-- INSTRUCTIONS TO FOLLOW --
Return all of the listing word for word; the pictures stay out.

-- DATASET CONTENT --
[Start of Attachment]

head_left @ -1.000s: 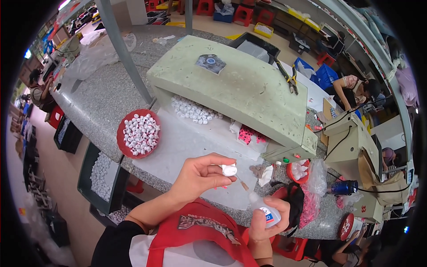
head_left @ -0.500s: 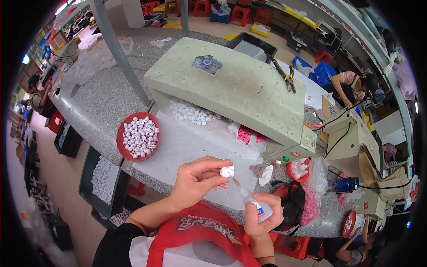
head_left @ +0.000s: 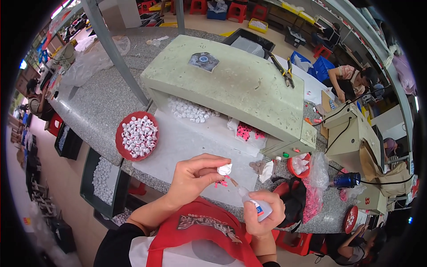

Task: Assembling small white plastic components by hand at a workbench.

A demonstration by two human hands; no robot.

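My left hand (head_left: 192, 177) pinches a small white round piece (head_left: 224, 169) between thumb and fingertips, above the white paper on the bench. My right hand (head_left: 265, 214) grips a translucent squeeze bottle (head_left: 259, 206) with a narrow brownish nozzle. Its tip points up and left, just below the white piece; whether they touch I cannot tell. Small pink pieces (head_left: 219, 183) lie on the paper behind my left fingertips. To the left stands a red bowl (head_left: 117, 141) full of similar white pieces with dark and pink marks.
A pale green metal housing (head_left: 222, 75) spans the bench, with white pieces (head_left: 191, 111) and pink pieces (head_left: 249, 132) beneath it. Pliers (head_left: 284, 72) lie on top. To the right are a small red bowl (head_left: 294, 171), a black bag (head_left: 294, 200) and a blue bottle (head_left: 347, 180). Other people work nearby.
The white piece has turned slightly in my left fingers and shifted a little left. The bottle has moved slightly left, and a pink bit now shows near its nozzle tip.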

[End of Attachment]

-- WRITTEN RESPONSE --
head_left @ -1.000s: 
head_left @ -0.500s: 
head_left @ +0.000s: 

Task: Assembling small white plastic components by hand at a workbench.

A demonstration by two human hands; no robot.

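My left hand (head_left: 192, 177) pinches a small white round piece (head_left: 224, 169) between thumb and fingertips, above the white paper on the bench. My right hand (head_left: 265, 214) grips a translucent squeeze bottle (head_left: 259, 206) with a narrow brownish nozzle. Its tip points up and left, just below the white piece; whether they touch I cannot tell. Small pink pieces (head_left: 219, 183) lie on the paper behind my left fingertips. To the left stands a red bowl (head_left: 117, 141) full of similar white pieces with dark and pink marks.
A pale green metal housing (head_left: 222, 75) spans the bench, with white pieces (head_left: 191, 111) and pink pieces (head_left: 249, 132) beneath it. Pliers (head_left: 284, 72) lie on top. To the right are a small red bowl (head_left: 294, 171), a black bag (head_left: 294, 200) and a blue bottle (head_left: 347, 180). Other people work nearby.
The white piece has turned slightly in my left fingers and shifted a little left. The bottle has moved slightly left, and a pink bit now shows near its nozzle tip.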

No additional output is expected.